## TASK DESCRIPTION
Copy out all the lines of the data precisely, omitting any pictures.

## INPUT DATA
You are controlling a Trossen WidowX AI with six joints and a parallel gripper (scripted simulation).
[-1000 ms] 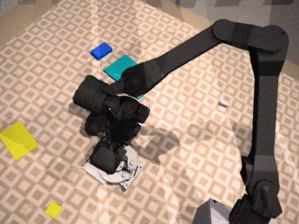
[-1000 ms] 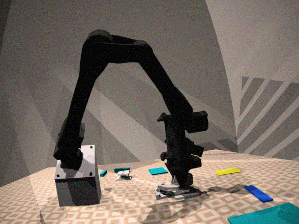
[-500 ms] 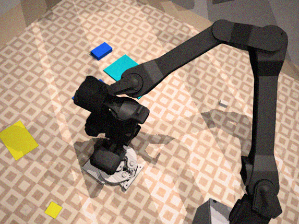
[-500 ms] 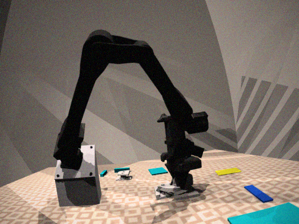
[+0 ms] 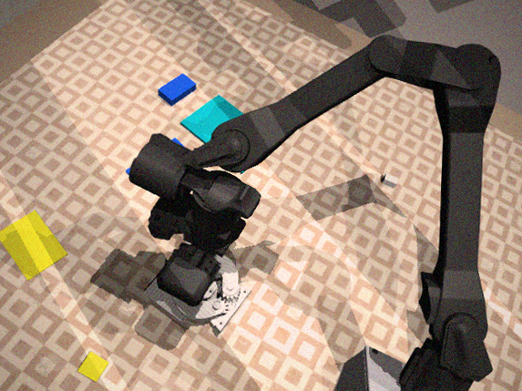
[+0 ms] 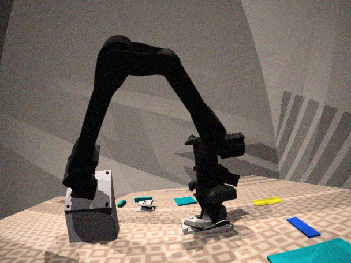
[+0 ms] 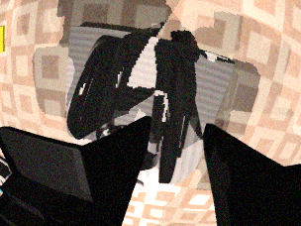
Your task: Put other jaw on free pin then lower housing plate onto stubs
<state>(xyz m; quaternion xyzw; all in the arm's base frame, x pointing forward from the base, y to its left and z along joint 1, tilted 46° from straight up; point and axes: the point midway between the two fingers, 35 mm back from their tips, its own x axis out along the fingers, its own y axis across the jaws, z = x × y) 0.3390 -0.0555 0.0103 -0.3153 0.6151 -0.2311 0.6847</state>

## SOLUTION
You are controlling a Trossen WidowX AI with six joints and a parallel gripper (scripted simulation).
[-1000 ms] 
[-1000 ms] 
[-500 ms] 
[-500 ms] 
[+0 ms] 
[+0 ms] 
[+0 ms] 
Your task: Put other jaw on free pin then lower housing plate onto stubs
<state>(xyz m; quaternion xyzw; all in the arm's base frame, x pointing forward from the base, y to its left and z along joint 1, tilted 46° from straight up; point and axes: the point midway between the two fingers, 35 mm back from their tips, its own x axis out along the fingers, its own y axis across the jaws, z = x × y) 0.3390 -0.0555 0.0103 -0.3153 0.6151 -0.2311 0.6847</state>

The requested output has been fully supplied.